Membandingkan Sanksi pada UU PDP dan GDPR Uni Eropa
- TUV Rheinland
VIVA Tekno – Baru saja Undang-undang Perlindungan Data Pribadi (UU PDP) disahkan pada Selasa, 20 September lalu. Dalam pembuatannya regulasi ini mengacu pada General Data Protection Regular (GDPR) Uni Eropa.
UU PDP merupakan undang-undang yang ditetapkan sebagai landasan hukum terkait perlindungan data pribadi di Indonesia.
Berdasarkan data yang diolah VIVA Tekno, Rabu, 21 September 2022, berikut adalah sanksi-sanksi yang diterapkan UU PDP dan GDPR:
GDPR
GDPR merupakan aturan tentang kegiatan di dunia maya yang bertujuan untuk melindungi data pribadi konsumen di Uni Eropa.
Fungsi utamanya adalah untuk memberikan kontrol kepada konsumen atas data pribadi yang dikumpulkan oleh suatu perusahaan.
Tentu saja regulasi itu mempunyai sanksi untuk perusahaan yang melakukan pelanggaran, seperti denda 20 juta Euro (Rp297 miliar) atau empat persen dari global revenue atas pelanggaran serius yang berhubungan dengan masalah privasi, bukan hanya IT.
Awal bulan ini, Republik Irlandia menjatuhkan denda terhadap induk Facebook, Meta sebesar US$405 juta atau Rp5,9 triliun karena perusahaan dianggap tidak mampu menangani data anak dan remaja.
Kemudian, perusahaan atau organisasi juga diharuskan melapor kepada pihak berwajib dalam kurun waktu 72 jam ketika menemukan pelanggaran data, disebut sebagai Mandatory Notification of Breach.
UU PDP
Undang-undang yang terdiri dari 16 Bab dan 76 Pasal ini terdapat dua jenis sanksi bagi pelanggar. Pertama, sanksi administratif yang tertuang dalam Pasal 57 UU PDP, berupa peringatan tertulis, penghentian sementara kegiatan pemrosesan data pribadi, penghapusan atau pemusnahan data pribadi, dan atau denda administratif paling tinggi dua persen dari pendapatan tahunan atau penerimaan tahunan terhadap variabel pelanggaran.

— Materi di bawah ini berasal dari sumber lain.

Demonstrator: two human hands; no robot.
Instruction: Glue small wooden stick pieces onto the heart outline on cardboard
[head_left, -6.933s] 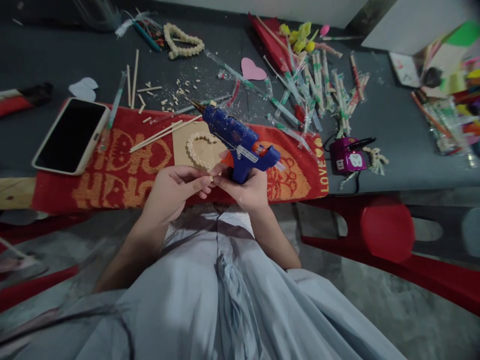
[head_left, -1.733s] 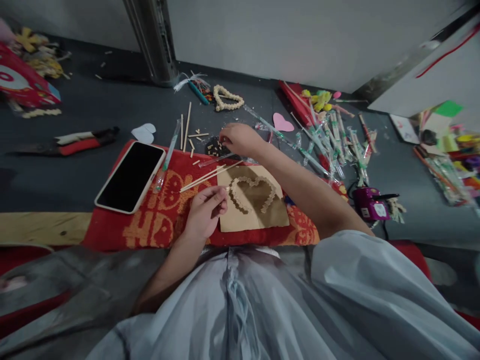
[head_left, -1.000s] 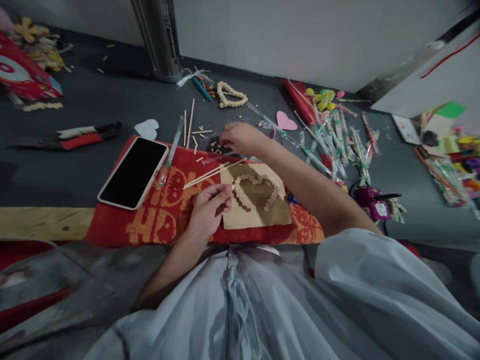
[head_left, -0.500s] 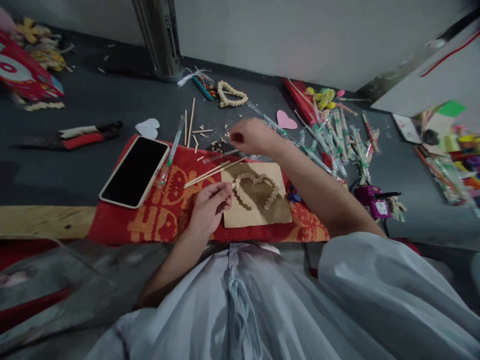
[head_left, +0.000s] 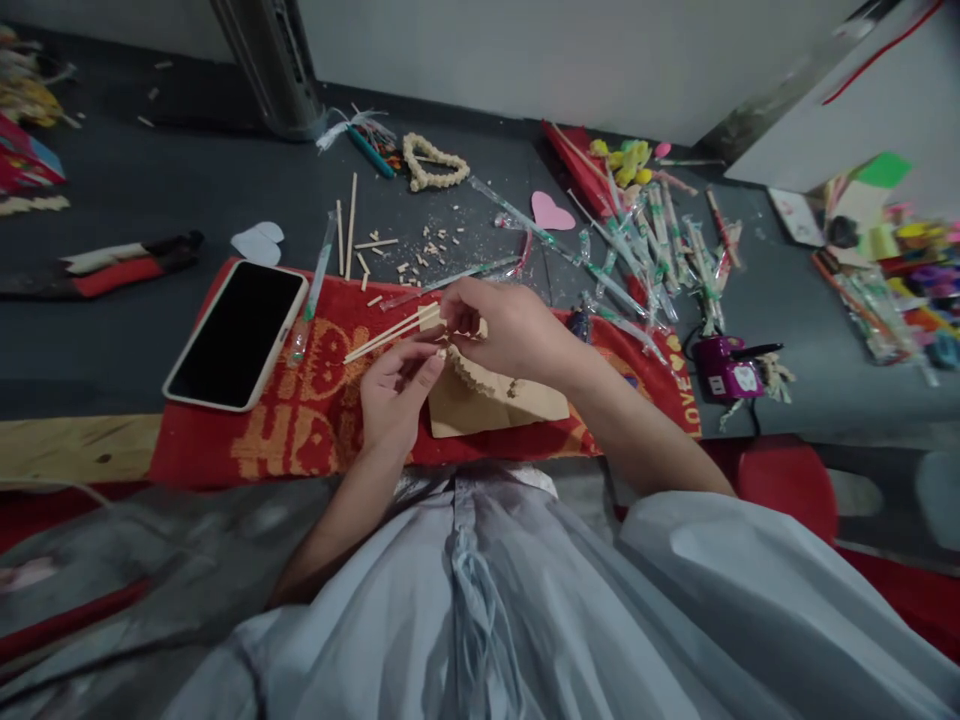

Kedua, ketentuan pidana dalam pasal 67 sampai dengan 73 UU PDP, berupa pidana denda maksimal Rp4 miliar hingga Rp6 miliar dan pidana penjara maksimal empat hingga enam tahun.
Pidana akan dikenakan bagi orang perseorangan atau korporasi yang melakukan perbuatan terlarang, di antaranya mengumpulkan data pribadi yang bukan miliknya untuk menguntungkan diri sendiri atau orang lain, mengungkapkan data pribadi yang bukan miliknya, dan memalsukan data pribadi untuk keuntungan yang mengakibatkan kerugian bagi orang lain.
Pasal 69 turut mengatur pidana tambahan berupa perampasan keuntungan dan atau harta kekayaan yang diperoleh atau hasil dari tindak pidana dan pembayaran ganti kerugian.
Dalam pasal 70 UU PDP, terdapat pengenaan pidana denda 10 kali lipat dari yang pidana asli beserta penjatuhan pidana tambahan tertentu lainnya jika tindak pidana dilakukan oleh korporasi.
Denda dan sanksi atas pemanfaatan data pribadi secara ilegal atau melanggar hukum yaitu memalsukan data pribadi dipidana 6 tahun dan atau denda Rp60 miliar. Menjual atau membeli data pribadi dipidana 5 tahun atau denda Rp50 miliar.
Pidana tambahan berupa perampasan keuntungan dan atau harta kekayaan pembekuan seluruh atau sebagian usaha korporasi sampai dengan pembubaran korporasi.